=== Exercise brief ===
Exactly the lines below from the one with "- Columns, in" up to and including the one with "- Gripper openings" make up the answer, with nothing else added.

** Opening Given records block **

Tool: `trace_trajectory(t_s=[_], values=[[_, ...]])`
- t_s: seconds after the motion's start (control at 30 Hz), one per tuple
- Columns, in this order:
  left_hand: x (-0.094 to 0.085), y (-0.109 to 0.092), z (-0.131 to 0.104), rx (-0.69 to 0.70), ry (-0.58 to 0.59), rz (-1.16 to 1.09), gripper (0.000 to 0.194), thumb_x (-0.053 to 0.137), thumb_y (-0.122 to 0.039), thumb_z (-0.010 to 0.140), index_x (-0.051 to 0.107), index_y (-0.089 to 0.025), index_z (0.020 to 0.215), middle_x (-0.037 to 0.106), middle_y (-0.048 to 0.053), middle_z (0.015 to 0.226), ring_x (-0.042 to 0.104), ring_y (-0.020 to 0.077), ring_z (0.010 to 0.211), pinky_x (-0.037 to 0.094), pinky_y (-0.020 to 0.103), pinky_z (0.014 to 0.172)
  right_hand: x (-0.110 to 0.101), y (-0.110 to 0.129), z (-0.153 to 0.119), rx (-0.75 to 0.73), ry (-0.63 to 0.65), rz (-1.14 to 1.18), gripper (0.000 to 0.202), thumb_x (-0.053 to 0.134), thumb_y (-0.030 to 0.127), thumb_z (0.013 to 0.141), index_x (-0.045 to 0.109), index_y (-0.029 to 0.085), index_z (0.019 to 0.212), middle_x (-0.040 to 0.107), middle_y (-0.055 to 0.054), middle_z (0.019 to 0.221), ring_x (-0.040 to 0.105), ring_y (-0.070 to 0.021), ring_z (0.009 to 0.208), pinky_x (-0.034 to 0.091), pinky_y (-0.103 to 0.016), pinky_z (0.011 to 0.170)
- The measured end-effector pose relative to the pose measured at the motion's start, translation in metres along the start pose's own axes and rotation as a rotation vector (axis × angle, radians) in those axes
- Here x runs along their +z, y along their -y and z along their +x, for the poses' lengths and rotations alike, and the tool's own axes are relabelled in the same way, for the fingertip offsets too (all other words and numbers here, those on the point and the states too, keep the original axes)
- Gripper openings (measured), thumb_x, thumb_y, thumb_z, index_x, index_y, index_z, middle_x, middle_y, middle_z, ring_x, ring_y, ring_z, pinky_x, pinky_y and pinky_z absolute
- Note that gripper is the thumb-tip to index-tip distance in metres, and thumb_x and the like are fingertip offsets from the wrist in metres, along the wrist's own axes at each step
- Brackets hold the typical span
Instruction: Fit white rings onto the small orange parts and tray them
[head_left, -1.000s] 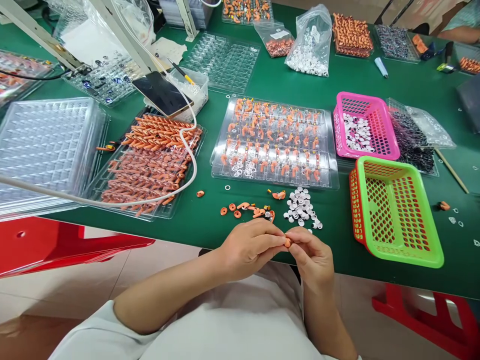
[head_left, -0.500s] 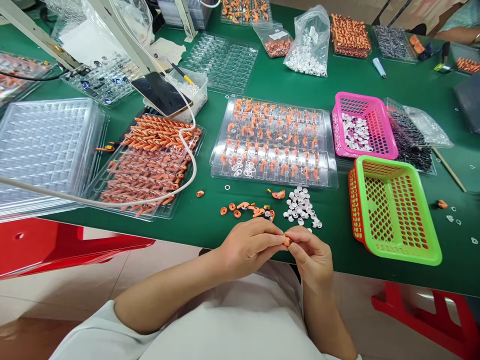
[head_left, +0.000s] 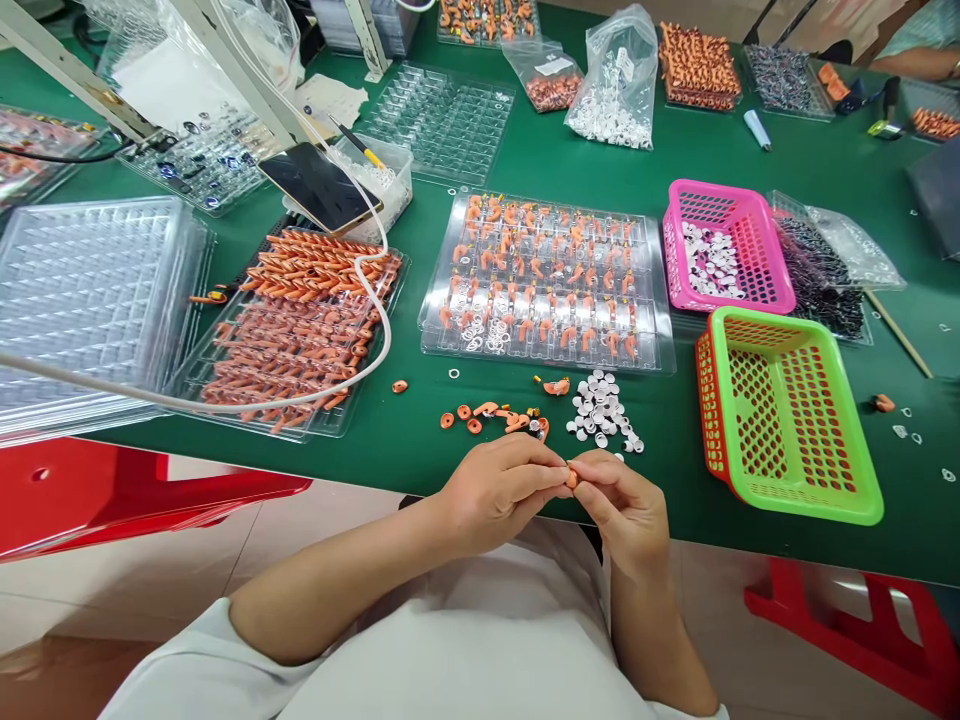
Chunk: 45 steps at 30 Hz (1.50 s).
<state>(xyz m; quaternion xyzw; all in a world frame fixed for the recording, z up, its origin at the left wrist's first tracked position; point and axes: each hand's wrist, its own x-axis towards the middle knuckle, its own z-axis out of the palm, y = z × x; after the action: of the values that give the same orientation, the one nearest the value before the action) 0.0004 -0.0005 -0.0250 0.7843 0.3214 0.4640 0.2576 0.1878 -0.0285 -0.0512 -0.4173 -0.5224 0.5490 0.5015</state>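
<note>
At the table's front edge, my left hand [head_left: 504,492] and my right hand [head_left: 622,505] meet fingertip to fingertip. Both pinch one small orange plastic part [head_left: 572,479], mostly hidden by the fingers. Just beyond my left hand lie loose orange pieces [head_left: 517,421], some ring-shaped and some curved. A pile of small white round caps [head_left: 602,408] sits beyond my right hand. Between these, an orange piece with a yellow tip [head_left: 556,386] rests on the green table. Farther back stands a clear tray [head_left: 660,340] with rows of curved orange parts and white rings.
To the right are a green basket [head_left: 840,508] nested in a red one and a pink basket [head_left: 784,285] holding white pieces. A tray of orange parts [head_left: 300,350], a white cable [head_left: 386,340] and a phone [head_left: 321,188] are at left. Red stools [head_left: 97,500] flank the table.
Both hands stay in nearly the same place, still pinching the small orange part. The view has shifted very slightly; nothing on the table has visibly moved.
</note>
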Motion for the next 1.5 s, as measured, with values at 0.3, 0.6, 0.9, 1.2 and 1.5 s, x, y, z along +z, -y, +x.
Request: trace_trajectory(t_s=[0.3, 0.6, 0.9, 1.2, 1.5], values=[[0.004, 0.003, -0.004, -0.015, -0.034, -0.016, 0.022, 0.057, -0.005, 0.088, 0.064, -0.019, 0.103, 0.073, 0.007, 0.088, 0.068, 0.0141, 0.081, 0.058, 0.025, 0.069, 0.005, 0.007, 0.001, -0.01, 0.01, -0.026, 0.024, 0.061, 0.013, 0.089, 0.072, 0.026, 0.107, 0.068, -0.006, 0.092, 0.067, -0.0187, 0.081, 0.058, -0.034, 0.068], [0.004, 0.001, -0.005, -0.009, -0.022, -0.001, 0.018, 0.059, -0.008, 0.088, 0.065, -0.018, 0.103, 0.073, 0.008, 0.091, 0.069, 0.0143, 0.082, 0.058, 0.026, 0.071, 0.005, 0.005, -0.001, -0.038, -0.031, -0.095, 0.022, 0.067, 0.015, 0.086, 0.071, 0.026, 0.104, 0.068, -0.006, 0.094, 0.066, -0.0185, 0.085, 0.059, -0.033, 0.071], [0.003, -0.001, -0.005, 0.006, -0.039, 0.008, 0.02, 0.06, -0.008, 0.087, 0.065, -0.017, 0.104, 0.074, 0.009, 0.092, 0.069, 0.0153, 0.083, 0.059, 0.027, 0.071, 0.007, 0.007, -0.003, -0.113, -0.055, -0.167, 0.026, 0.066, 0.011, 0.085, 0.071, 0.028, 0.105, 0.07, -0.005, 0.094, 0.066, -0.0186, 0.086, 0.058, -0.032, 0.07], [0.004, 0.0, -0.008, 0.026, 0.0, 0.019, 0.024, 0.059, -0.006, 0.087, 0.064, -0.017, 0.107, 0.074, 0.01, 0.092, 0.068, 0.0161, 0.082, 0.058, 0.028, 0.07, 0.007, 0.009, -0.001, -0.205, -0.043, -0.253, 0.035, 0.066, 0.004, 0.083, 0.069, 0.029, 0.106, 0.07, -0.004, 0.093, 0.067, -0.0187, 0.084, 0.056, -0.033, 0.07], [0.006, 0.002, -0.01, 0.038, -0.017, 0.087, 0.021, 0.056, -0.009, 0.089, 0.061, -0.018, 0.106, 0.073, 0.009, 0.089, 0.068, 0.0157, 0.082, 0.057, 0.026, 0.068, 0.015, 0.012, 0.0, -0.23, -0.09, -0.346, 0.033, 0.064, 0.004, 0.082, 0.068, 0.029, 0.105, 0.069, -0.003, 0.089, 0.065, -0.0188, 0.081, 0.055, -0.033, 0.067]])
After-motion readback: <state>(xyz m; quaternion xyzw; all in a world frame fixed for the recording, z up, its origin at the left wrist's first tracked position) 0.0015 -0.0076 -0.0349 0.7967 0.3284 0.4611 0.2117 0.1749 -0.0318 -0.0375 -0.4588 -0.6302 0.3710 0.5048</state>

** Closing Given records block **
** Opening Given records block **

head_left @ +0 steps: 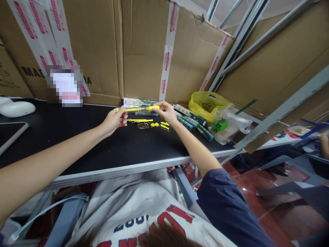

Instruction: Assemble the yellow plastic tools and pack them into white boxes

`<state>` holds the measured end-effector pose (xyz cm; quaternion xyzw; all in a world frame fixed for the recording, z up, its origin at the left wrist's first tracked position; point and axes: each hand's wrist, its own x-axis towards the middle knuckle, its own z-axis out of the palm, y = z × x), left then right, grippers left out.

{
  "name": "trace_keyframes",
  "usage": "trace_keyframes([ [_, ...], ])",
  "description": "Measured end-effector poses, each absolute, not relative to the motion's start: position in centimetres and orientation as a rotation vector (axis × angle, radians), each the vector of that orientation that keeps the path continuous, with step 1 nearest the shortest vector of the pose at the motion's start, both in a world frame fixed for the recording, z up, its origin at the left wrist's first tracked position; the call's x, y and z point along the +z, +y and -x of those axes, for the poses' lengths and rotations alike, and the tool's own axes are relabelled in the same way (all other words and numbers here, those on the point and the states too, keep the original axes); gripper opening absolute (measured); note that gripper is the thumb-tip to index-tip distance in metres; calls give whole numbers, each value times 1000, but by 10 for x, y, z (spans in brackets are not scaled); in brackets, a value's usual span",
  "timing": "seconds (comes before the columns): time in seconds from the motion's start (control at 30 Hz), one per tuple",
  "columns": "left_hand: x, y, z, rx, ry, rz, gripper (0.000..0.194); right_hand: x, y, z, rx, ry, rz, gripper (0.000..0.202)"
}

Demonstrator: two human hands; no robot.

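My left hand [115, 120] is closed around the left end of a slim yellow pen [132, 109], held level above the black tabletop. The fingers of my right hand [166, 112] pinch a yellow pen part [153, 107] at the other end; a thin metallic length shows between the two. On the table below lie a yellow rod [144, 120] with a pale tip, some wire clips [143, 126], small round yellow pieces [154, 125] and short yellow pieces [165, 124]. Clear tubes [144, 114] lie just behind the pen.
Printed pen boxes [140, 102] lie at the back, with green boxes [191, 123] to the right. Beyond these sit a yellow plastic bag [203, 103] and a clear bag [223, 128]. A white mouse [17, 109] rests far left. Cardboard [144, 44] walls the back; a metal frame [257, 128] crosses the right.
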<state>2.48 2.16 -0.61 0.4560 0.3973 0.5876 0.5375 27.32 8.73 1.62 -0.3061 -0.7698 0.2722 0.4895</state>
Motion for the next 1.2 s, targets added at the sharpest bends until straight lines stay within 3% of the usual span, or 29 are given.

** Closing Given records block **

=== Completed task ===
- Columns, in this order:
  left_hand: x (-0.094 to 0.085), y (-0.109 to 0.092), z (-0.131 to 0.104), rx (-0.69 to 0.70), ry (-0.58 to 0.59), rz (-1.16 to 1.09), gripper (0.000 to 0.194), thumb_x (-0.053 to 0.137), thumb_y (-0.122 to 0.039), thumb_z (-0.010 to 0.140), index_x (-0.051 to 0.107), index_y (-0.089 to 0.025), index_z (0.020 to 0.215), middle_x (-0.037 to 0.106), middle_y (-0.048 to 0.053), middle_z (0.015 to 0.226), ring_x (-0.042 to 0.104), ring_y (-0.020 to 0.077), ring_z (0.010 to 0.211), pinky_x (-0.037 to 0.094), pinky_y (-0.020 to 0.103), pinky_z (0.014 to 0.172)
  right_hand: x (-0.110 to 0.101), y (-0.110 to 0.129), z (-0.153 to 0.119), rx (-0.75 to 0.73), ry (-0.63 to 0.65), rz (-1.14 to 1.18), gripper (0.000 to 0.202), thumb_x (-0.053 to 0.134), thumb_y (-0.030 to 0.127), thumb_z (0.013 to 0.141), index_x (-0.045 to 0.109), index_y (-0.029 to 0.085), index_z (0.019 to 0.212), middle_x (-0.040 to 0.107), middle_y (-0.055 to 0.054), middle_z (0.019 to 0.221), ring_x (-0.040 to 0.105), ring_y (-0.070 to 0.021), ring_z (0.009 to 0.208), pinky_x (-0.034 to 0.091), pinky_y (-0.103 to 0.016), pinky_z (0.011 to 0.170)
- The measured end-effector pose relative to the pose measured at the motion's start, translation in metres along the start pose's own axes and rotation as a rotation vector (axis × angle, radians) in those axes
- Here x runs along their +z, y along their -y and z along their +x, for the poses' lengths and rotations alike, and the tool's own axes are relabelled in the same way, for the fingertip offsets too (all other words and numbers here, those on the point and the states too, keep the original axes)
- Gripper openings (measured), thumb_x, thumb_y, thumb_z, index_x, index_y, index_z, middle_x, middle_y, middle_z, ring_x, ring_y, ring_z, pinky_x, pinky_y and pinky_z absolute

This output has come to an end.